In 2015, Sanders was named Mr. PA Football for Class AAA/AAAA (Woodland Hills High School). He arrived at Penn State as a heralded recruit from Pittsburgh and also earned a spot on the kick return team. Another Pennsylvania product, Andre Robinson (Bishop McDevitt High School), also contributed last year, scoring five rushing touchdowns and adding a 40-yard receiving score in the regular season finale against Michigan State; Robinson also ran for a touchdown against the Spartans in something of a breakout performance.
Mark Allen also had some late-season highlights, catching a 27-yard touchdown against Rutgers. Allen also scored one rushing touchdown last season.
So outside of pure talent, what makes Penn State’s rushers so successful, and what separates the Nittany Lions from other running back groups? We posed the question to several players and Huff.
Huff: “They care about each other and they push each other. I can honestly say every guy in that room likes each other, and I can’t say that everywhere.
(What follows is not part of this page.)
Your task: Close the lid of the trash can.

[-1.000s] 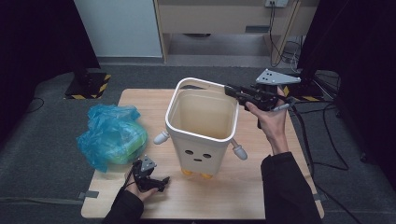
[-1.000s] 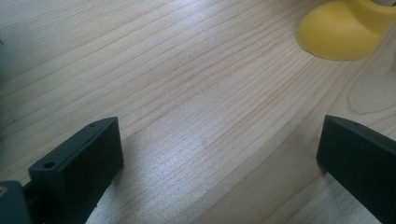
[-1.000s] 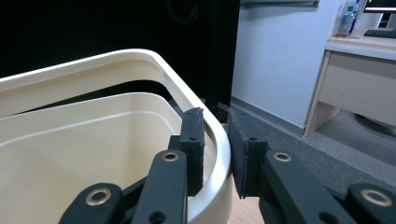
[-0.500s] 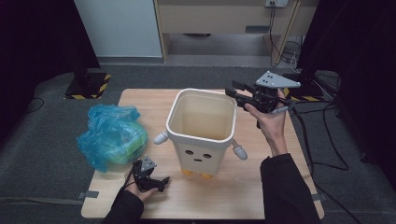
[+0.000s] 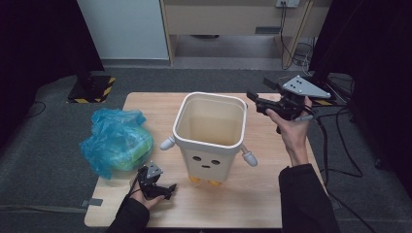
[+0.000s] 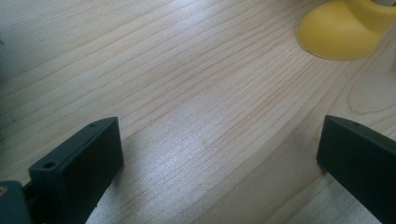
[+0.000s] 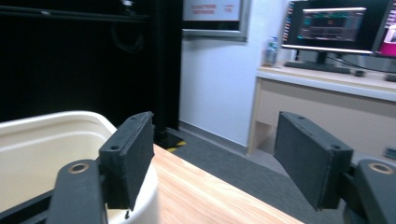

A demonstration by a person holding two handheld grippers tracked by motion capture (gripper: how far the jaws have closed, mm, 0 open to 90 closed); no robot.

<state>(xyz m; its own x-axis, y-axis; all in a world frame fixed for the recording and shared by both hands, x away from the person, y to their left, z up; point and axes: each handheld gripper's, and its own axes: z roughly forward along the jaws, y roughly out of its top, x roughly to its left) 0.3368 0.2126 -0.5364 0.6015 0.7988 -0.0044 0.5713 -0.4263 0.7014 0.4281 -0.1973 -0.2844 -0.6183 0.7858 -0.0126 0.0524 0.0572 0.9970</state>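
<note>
Right gripper (image 5: 257, 98): jaws apart, empty, beside the cream bin's (image 5: 209, 141) far-right rim. Left gripper (image 5: 156, 183): spread, resting on the table (image 5: 252, 204). Bin probably light, rigid plastic; grip the rim.

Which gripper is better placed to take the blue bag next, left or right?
Probably the left gripper: it rests open on the table just beside the blue bag. The right gripper hangs open beyond the white bin.

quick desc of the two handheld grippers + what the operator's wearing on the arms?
Both the left gripper and right gripper are black with two flat rectangular jaws showing small screw holes. Each carries a grey three-cornered plate; the right one's is dotted with holes. A dark cable trails from the right one. Both sleeves are dark.
</note>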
They all strive for each other’s success. So when one’s in the game, they’re all rooting for him. Yes, they want to be in the game, but they’re all rooting for him.”
Barkley: “I think what separates us is our work ethic. I think a lot people can speak to that. If you come into the weight room, you can see our numbers. Our numbers speak for themselves. We’re one of the strongest groups on our team, and I would argue that we’re one of the strongest groups in the country. It’s who we are. That’s how we work, and I think that’s what separates us. I think we work hard. We love each other like family, we all want each other to succeed, and when somebody does, we celebrate like family.”
Allen: “I honestly think it’s our chemistry, we’re not a selfish group. Whoever is succeeding at one point in time, we’re always helping that guy out, always there for the guy. We love each other, and we’re not selfish at all.”
These points about being selfless are especially important considering that Barkley (rightfully so) receives the bulk of playing time. As Huff said, it’s tough to take the best player in college football off the field. Managing the room and keeping players motivated is probably the toughest part of his job, he said, but when anybody goes into the game, they’re the starting running back. With Huff’s coaching style, they don’t see anyone as a backup.
Everyone needs to be ready, because when they go into the game, Huff said, “the standard is the same: to go in there, break tackles, get YAC (yards after contact), make big plays and put the ball in the end zone.”
This year is a little different in one area, because as Sanders pointed out, the number of running backs on the roster has risen to seven. “It’s more competitive,” he said. “We hold each other accountable and make each other better.”
That competition, Allen said, brings out the best in the entire group, and it’s what they need. Speaking earlier this summer, Robinson referenced a list that ranked the best running back groups in the country. Penn State was listed in the top five, but not at the top.
A somewhat arbitrary list in a sea of preseason rankings and tabulations, but it caught the Lions’ eyes, mostly because it serves as motivation. Not that they need it, but they want to leave zero doubt about where they stand against everyone else in the country.
“We have the same work mentality every day,” Robinson said. “We want to be No. 1, and we think we are No. 1. We want to be the best running backs group in the country, from top to bottom.”